__About this task__: Please set down each of the lines below once more, exactly, omitting all pictures.

__The data__:
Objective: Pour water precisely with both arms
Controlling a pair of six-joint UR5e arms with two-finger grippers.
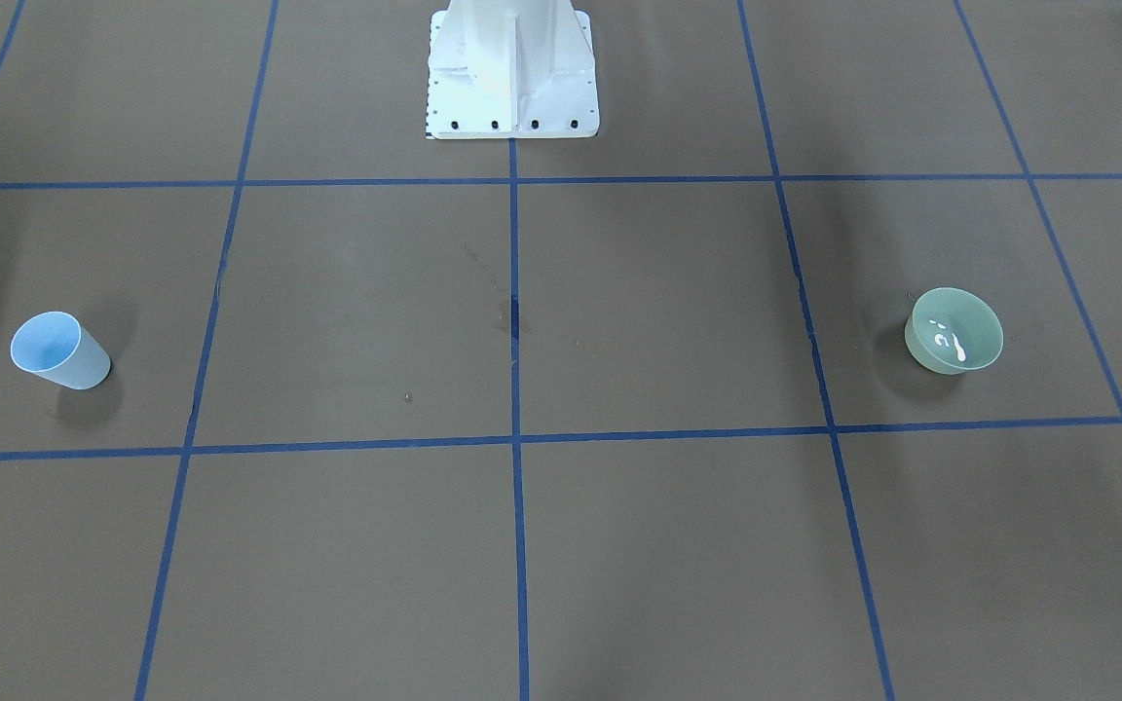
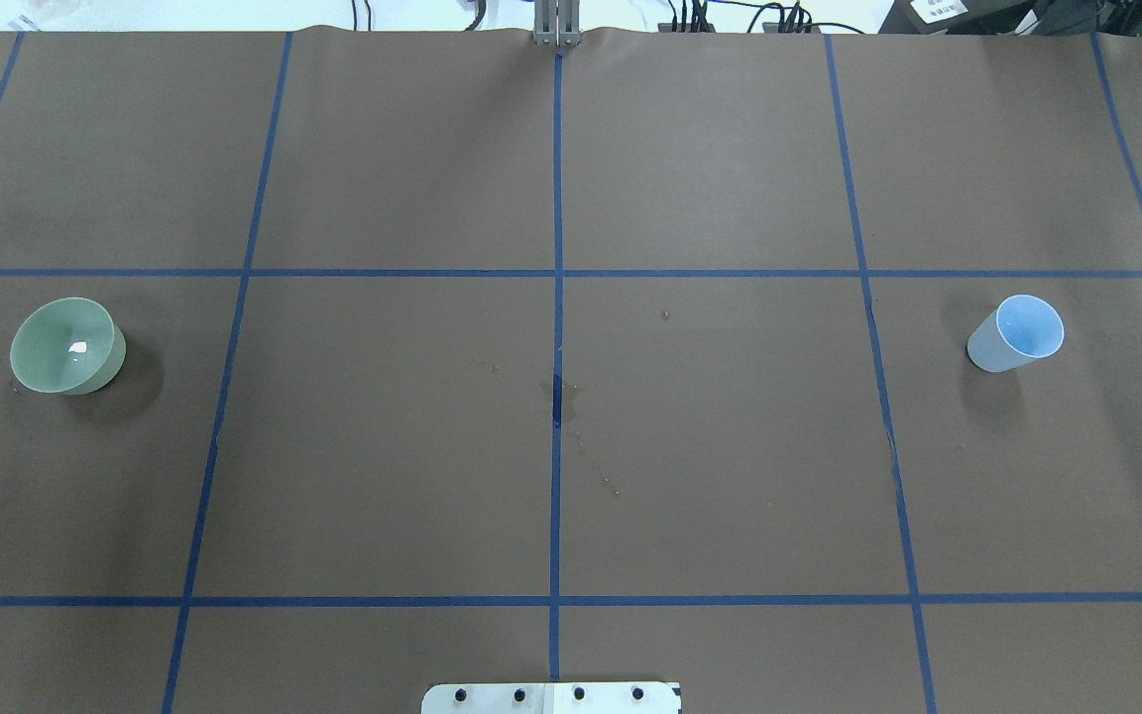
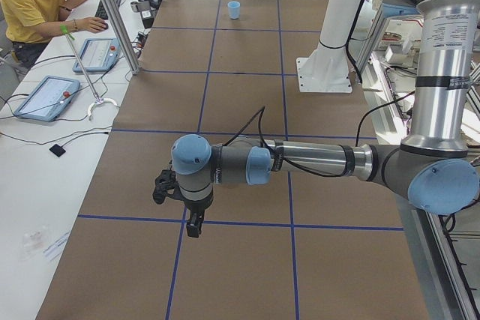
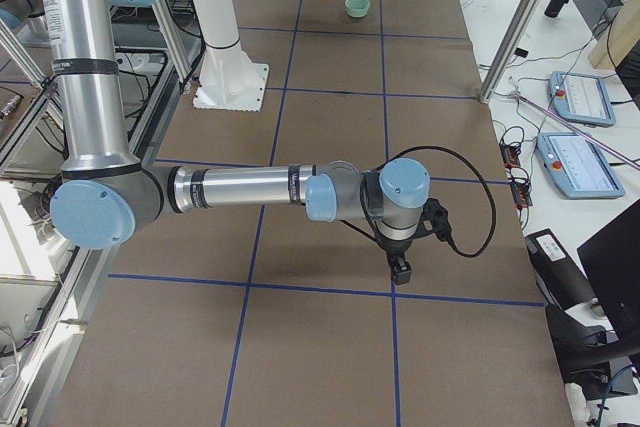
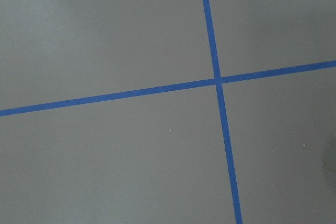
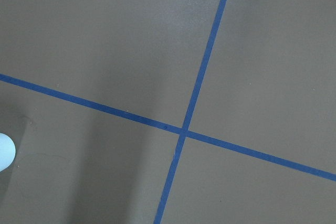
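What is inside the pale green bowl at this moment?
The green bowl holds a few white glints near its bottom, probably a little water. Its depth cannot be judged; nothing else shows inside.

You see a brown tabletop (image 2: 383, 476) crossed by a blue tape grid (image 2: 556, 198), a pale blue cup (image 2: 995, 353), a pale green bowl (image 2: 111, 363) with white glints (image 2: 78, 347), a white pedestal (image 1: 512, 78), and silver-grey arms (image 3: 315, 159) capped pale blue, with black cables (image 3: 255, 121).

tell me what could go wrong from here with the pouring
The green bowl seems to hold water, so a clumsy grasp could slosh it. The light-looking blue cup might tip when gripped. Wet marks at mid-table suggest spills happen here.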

__Result for this exercise__:
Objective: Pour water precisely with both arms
Controlling a pair of six-joint UR5e arms with two-finger grippers.
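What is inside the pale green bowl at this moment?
The green bowl holds a few white glints near its bottom, probably a little water. Its depth cannot be judged; nothing else shows inside.

You see a brown tabletop (image 2: 383, 476) crossed by a blue tape grid (image 2: 556, 198), a pale blue cup (image 2: 995, 353), a pale green bowl (image 2: 111, 363) with white glints (image 2: 78, 347), a white pedestal (image 1: 512, 78), and silver-grey arms (image 3: 315, 159) capped pale blue, with black cables (image 3: 255, 121).

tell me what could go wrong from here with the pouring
The green bowl seems to hold water, so a clumsy grasp could slosh it. The light-looking blue cup might tip when gripped. Wet marks at mid-table suggest spills happen here.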

The answer has been fully written out.